Work out how many lines in the records include the word "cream", then answer with nothing but that number.

_The records_.
● ● ● ●

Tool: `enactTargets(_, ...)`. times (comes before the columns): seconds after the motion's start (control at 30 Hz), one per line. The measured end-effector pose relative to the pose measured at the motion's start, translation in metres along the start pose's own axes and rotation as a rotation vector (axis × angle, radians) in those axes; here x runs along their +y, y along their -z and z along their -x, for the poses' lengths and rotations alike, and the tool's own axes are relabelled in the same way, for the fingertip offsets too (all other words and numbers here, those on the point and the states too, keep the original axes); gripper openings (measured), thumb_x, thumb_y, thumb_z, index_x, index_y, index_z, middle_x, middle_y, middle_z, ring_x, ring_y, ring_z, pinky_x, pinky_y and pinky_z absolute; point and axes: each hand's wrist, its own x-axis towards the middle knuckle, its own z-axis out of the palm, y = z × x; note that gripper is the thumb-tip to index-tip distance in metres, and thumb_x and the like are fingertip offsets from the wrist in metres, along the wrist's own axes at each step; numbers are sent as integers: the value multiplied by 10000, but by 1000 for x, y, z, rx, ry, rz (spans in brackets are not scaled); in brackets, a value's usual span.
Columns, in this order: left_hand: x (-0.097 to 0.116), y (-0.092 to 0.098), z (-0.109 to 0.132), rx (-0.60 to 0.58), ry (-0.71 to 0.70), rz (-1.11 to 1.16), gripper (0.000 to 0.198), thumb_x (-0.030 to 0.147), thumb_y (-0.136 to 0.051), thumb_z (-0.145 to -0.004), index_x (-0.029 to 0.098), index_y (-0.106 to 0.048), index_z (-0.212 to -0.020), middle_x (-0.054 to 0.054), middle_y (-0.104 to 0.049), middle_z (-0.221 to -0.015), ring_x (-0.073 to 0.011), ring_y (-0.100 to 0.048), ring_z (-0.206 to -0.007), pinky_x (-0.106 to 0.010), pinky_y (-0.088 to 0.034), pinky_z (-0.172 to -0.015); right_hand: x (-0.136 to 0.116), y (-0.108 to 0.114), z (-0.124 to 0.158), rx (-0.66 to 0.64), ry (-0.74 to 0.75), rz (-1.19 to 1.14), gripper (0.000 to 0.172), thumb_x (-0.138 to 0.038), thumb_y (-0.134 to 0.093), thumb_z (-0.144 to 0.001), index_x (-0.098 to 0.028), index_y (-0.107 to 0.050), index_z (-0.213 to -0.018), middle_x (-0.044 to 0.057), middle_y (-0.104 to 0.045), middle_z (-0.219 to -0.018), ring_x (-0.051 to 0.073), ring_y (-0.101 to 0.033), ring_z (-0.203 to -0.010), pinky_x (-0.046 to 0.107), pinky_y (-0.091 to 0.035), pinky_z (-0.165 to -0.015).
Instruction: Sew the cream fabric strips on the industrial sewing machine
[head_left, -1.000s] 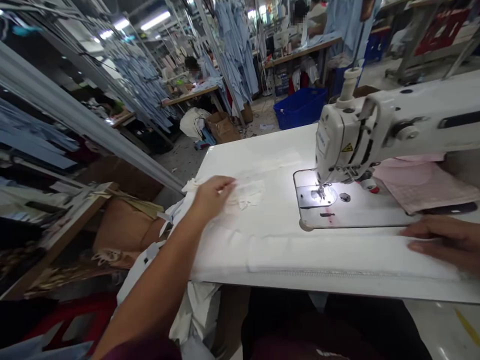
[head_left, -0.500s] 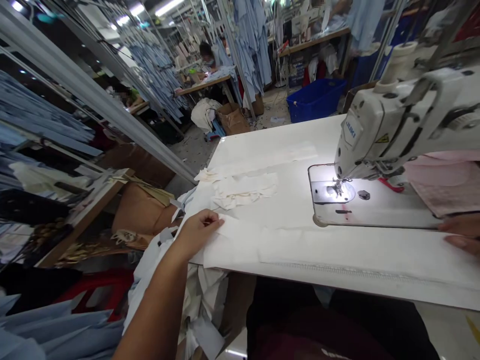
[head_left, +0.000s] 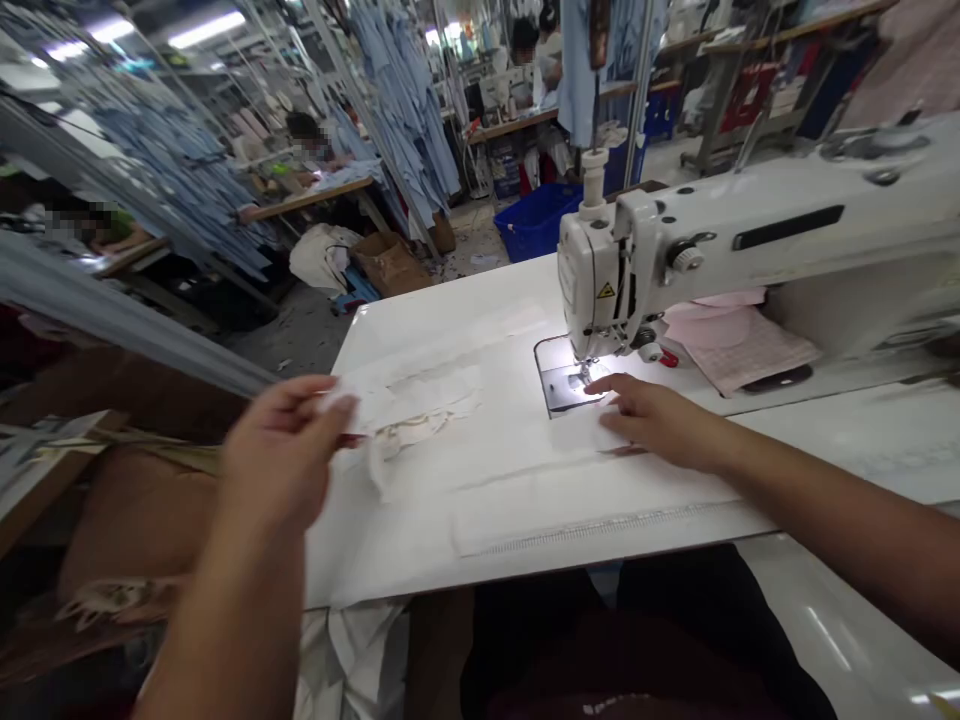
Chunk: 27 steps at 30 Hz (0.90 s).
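My left hand (head_left: 281, 455) is raised over the table's left edge, fingers pinched on a small white fabric piece (head_left: 352, 408); it is blurred by motion. My right hand (head_left: 649, 420) lies flat, fingers stretched, on white fabric (head_left: 525, 480) spread over the table, right beside the lit needle plate (head_left: 559, 385) of a white sewing machine (head_left: 735, 250). A small heap of white fabric pieces (head_left: 427, 400) lies between my hands.
Pink fabric (head_left: 739, 340) lies under the machine arm. White cloth hangs off the table's front left (head_left: 352, 650). A blue bin (head_left: 536, 220) and a cardboard box (head_left: 386, 262) stand on the floor beyond. Other people sit at far tables among hanging blue garments (head_left: 405, 110).
My left hand has lifted off the table's edge with a white piece. My right hand has slid left from the table's right end to the needle plate. The view has swung right.
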Motion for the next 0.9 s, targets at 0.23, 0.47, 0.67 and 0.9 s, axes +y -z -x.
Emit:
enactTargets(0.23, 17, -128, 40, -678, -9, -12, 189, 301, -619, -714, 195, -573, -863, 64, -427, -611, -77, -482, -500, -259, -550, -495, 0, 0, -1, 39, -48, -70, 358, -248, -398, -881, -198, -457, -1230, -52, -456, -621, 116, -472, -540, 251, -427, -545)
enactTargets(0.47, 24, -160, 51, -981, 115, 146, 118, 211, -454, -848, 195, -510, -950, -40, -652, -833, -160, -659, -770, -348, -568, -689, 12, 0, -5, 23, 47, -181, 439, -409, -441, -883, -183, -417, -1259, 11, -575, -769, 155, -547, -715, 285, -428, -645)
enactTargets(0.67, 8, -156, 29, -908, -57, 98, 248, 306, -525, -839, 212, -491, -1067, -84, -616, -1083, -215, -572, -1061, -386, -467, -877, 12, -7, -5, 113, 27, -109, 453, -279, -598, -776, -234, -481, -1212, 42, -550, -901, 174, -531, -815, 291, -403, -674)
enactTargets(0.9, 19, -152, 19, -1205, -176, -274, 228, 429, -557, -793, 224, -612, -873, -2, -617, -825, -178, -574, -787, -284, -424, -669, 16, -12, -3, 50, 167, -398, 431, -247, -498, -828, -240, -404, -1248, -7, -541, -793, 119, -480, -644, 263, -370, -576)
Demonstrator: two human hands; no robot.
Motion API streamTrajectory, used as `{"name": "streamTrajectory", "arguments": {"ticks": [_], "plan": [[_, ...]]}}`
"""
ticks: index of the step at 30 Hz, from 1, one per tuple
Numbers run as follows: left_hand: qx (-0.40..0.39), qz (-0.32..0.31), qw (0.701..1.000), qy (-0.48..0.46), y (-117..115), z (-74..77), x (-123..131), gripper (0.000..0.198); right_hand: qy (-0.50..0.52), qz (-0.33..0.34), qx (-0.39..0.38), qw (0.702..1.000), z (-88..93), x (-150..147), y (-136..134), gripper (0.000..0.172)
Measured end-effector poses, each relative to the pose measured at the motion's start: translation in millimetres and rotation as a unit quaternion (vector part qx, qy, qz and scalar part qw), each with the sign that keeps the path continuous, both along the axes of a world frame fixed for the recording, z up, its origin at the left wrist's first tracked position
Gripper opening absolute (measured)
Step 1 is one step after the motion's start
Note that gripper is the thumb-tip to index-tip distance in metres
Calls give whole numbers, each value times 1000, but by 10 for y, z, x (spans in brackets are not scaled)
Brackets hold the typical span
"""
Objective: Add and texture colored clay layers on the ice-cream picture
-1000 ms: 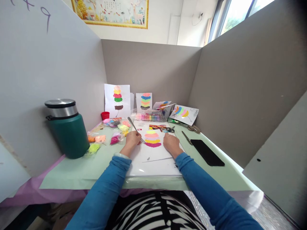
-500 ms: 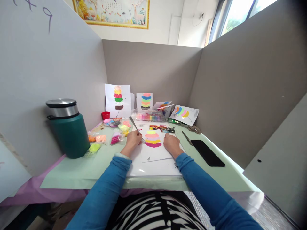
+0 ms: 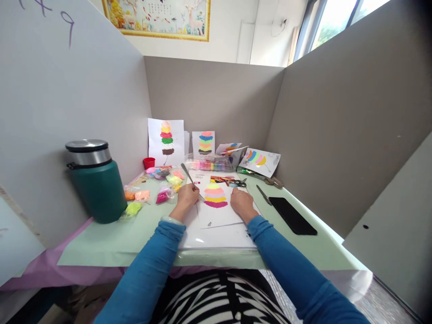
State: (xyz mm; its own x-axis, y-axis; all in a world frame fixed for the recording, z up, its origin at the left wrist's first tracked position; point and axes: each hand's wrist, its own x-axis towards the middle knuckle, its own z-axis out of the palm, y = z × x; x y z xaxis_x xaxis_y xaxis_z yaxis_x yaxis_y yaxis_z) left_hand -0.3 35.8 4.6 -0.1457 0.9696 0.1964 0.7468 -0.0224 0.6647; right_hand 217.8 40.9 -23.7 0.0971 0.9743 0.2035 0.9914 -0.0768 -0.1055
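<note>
My left hand [image 3: 187, 196] is closed round a metal fork [image 3: 187, 172]. The fork's handle slants up and away to the left, while its tines touch or hover by the left end of a magenta band. That band is the lowest in a stack of yellow, pink, lilac, golden and magenta clay-like bands [image 3: 216, 199] on a white sheet [image 3: 221, 219]. Curled against the sheet's right side is my right hand [image 3: 241, 202], its fingers closed. Whether anything is inside those fingers is hidden.
A green flask [image 3: 97, 189] stands at the left, near bagged coloured clay [image 3: 164, 195]. Behind the sheet lie scissors [image 3: 241, 183] and a box of coloured pieces [image 3: 211, 164]. To the right are a knife-like tool [image 3: 263, 195] and a black phone-like slab [image 3: 293, 216]. Partitions [image 3: 216, 90] enclose the table.
The fork's handle end has shifted very slightly left. Both hands stay in nearly the same place, and the coloured bands look the same.
</note>
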Motion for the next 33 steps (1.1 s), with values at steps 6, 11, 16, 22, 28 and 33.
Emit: {"name": "streamTrajectory", "arguments": {"ticks": [6, 11, 16, 22, 28, 33], "plan": [[-3, -17, 1000, 6, 32, -47, 21, 18, 5, 5, 7, 1000, -9, -1, -10, 30], [10, -32, 999, -11, 70, -90, 38, 17, 5, 7, 11, 1000, -11, 1, -9, 29], [9, -17, 1000, -20, 37, -42, 20, 18, 8, 8, 10, 1000, -29, 16, 14, 30], [6, -23, 1000, 7, 38, -56, 29, 16, 3, 5, 10, 1000, -22, 5, -1, 29], [19, -38, 999, -13, 74, -107, 53, 17, 1, 4, 16, 1000, -10, 1, -18, 29], [17, -19, 1000, -6, 40, -56, 34, 18, -1, 2, 7, 1000, -18, 7, 2, 30]]}}
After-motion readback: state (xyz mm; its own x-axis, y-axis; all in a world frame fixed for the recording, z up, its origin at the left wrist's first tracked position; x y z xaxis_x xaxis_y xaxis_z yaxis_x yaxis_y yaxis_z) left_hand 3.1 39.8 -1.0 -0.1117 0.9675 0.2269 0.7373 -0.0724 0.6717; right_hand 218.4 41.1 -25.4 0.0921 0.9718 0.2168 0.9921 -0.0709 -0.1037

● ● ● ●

_Your solution_. 2